We are running a Ruby on Rails web app under Unicorn. Our app is not strictly CPU bound (we have a dual Xeon E5645 system w/12 cores and a peak load average value is around 6). We started with 40 Unicorn workers initially but application memory footprint increased over time. So, now we have to lower the number of worker processes. I thought that the standard (number of CPU cores + 1) formula applies to Unicorn too but my colleague tried to convince me we should reserve more Unicorn instances per CPU and provided this link. Yet, I am not exactly sure why do we need to spend so much memory on idle Unicorn processes.

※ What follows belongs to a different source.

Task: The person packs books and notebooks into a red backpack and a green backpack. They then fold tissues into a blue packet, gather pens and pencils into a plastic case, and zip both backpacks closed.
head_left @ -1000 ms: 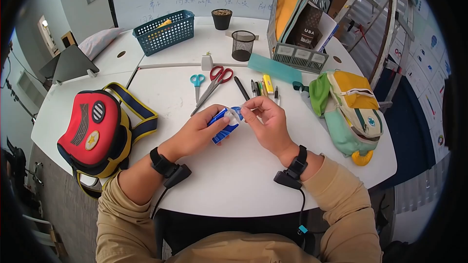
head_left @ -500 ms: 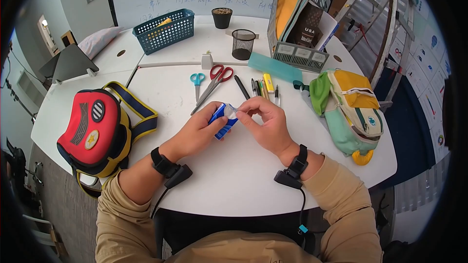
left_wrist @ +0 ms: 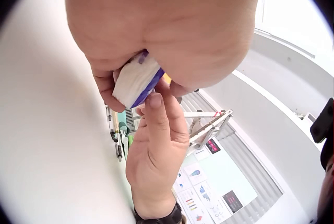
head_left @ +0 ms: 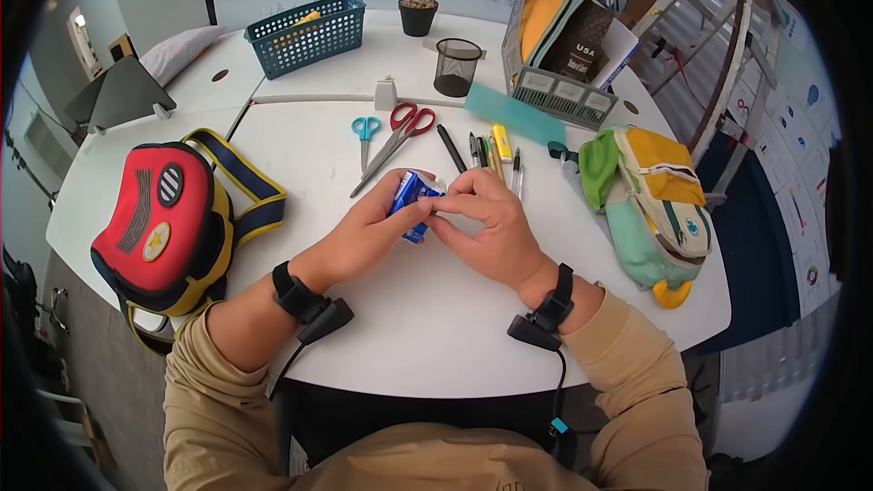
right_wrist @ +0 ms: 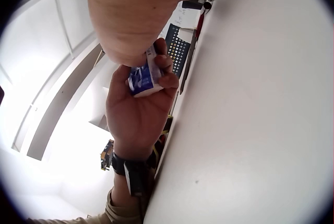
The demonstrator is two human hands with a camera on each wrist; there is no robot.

My question is: what is the reason to have more than one Unicorn instance per CPU core? Is it due to some architectural peculiarity of Unicorn? I am aware that busy Unicorn processes can't accept new connections (we are using UNIX domain sockets to communicate to Unicorn instances BTW) but I thought backlog was introduced exactly to address this. Is it possible to overcome this 2 to 8 Unicorn instances per CPU rule anyhow?
Okay, I have found the answer finally. The optimal number of Unicorn workers is not directly connected to the number of CPU cores, it depends on your load and internal app structure/responsiveness. Basically we use sampling profiler to determine workers' state, we try to keep workers 70% idle and 30% doing the actual work. So, 70% of the samples should be "waiting on the select() call to get a request from the frontend server". Our research has shown that there are only 3 effective states of workers: 0-30% of samples are idle, 30-50% of samples are idle and 50-70% of samples are idle (yes we can get more idle samples but there is no real point in it because application responsiveness does not change significantly). We consider 0-30% situation a "red zone" and 30-50% situation a "yellow zone".
You're right about N+1 for CPU-bound jobs.
On the other hand, unicorn does not use threads, so every IO op. blocks the process and another process may kick in and parse HTTP headers, concatenate strings and do every CPU-intensive tasks it needs to serve the user (doing it earlier to reduce request latency).
And you may want to have more threads/processes then cores. Imagine following situation: req. A takes ten times more then req. B, you have several concurrent A requests and fast B request is just enqueued waiting for A-req to complete. So if you can predict number of heavy requests, you can use this number as another guideline to tune the system.